I may be wrong about a lot of things when it comes to Lost, but I am not wrong about this.  I may not have any true idea where the overall mystery is heading, but I can absolutely tell you that the subtext of Sun's journey over the course the show's last hour was exactly the opposite of how it struck the two Ryan's.  It was very much a journey of empowerment.  That she had to run into a tree and lose her English in order for it to happen may not have been your cup of tea, but that don't mean it ain't so.

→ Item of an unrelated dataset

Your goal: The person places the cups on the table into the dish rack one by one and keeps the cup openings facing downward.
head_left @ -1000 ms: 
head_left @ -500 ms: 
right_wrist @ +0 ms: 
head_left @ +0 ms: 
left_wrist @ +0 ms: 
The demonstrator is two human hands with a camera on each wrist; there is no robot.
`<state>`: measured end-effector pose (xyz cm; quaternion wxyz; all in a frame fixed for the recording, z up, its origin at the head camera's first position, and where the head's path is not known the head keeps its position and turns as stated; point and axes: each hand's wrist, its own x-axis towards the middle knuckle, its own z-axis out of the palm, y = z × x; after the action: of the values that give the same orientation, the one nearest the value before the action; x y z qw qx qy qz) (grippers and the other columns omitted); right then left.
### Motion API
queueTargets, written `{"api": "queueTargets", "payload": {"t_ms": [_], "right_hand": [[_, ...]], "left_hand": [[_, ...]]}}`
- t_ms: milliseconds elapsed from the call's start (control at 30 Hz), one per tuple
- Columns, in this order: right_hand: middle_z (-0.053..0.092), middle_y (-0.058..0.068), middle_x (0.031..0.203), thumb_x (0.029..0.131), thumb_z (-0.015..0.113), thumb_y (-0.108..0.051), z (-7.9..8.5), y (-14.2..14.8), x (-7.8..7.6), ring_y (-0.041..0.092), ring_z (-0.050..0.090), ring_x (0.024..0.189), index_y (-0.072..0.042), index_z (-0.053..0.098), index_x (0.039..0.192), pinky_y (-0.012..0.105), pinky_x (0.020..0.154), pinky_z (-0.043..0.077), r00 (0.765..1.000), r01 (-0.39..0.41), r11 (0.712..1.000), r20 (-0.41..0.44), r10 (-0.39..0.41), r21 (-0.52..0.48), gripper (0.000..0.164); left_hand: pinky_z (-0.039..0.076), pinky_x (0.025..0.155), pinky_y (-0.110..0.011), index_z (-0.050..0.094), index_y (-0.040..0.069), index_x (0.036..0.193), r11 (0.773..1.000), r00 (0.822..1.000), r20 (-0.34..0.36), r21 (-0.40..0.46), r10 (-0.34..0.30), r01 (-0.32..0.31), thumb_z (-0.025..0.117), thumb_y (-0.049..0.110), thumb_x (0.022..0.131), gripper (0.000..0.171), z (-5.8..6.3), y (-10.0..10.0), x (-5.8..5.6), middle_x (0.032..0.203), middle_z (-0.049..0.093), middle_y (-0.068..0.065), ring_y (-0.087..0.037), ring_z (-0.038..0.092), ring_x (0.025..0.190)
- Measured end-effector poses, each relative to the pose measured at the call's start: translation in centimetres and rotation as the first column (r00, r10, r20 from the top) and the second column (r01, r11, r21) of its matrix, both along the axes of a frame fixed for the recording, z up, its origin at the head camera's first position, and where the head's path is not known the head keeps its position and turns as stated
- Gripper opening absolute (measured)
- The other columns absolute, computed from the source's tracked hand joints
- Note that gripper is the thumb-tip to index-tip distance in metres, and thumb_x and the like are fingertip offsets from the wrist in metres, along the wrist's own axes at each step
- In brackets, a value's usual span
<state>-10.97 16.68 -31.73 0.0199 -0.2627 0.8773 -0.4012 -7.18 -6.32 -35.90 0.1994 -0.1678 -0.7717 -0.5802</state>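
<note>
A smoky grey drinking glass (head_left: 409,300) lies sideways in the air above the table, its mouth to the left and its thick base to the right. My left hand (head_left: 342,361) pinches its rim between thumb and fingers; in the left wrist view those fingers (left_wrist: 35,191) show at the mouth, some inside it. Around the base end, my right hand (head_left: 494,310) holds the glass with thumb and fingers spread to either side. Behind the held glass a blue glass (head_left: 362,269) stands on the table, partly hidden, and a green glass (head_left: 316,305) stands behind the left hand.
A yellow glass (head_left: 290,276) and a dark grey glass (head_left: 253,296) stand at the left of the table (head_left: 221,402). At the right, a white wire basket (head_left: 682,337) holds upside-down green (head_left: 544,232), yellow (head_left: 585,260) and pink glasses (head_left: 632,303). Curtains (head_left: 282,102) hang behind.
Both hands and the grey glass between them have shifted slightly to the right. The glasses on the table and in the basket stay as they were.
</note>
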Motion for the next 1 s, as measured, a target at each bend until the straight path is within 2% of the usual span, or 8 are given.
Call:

But you have to look past the wrapping sometimes on Lost, and maybe even thoughtful critics paid to do so are just no longer able to look at this show objectively any longer (at least from time to time, or from episode to episode).  Mo Ryan saw a woman losing something (her ability to speak a language), and so that was all she could see.  Darlton took something away from Sun, so therefore they must be dis-empowering her.

Truth is, I felt the same way during Ab Aetrerno, which I thought was a total waste of an hour.  I didn't like it, so it took me a long time to see anything of worth in it.  I had my own ideas about what I wanted out of Richard's back story, and I got petulant when I didn't get it.  Eventually, I got past that and saw many things of  value, and I suspect eventually the two Ryan's will do the same with The Package.

But you never know.   Hence this post---because I thought Sun and Jin's story was a great one, and I hated to see it ripped a new one over what I perceived to be a colossal misunderstanding.

I thought Sun's regrowth back into the dynamic and powerful woman she had become following the crash of 815, which took place practically within her old garden and without her new language, was as beautiful, poetic, and ultimately moving as anything Lost has ever done.

I just couldn't let it (or her) get trashed without comment.


  1. I'm missing the female characters, too, but I sure did not think Sun lost power with her English, either. Seemed to me that once Sun made up her mind to make up her mind, no one could do anything without her. She is a candidate, after all, and so it's all for one and one for all. Without her, I don't think Richard thinks they can fight Flocke.

    People really think that was sexist?

  2. She was able to WRITE in English and nobody mentions that!

  3. Aphasia is a catch-all term to cover the multitude of sometimes unexplainable things our brain is capable of taking away from us, Anon.

    It wasn't that Sun couldn't recognize English; it was that she could not speak it. She could understand it, and she could write it, but both of those abilities are contained within a very different part of the brain from the speech center. Speech is very particular thing when it comes to the brain. So losing a speaking ability and not a comprehension ability isn't that crazy.

    Google Oliver Sacks for examples, Anon. People goof on others for citing Dr. Sacks, but his work is easy to understand. I studied him in a class for only one semester, and I found the things I learned to be amazing.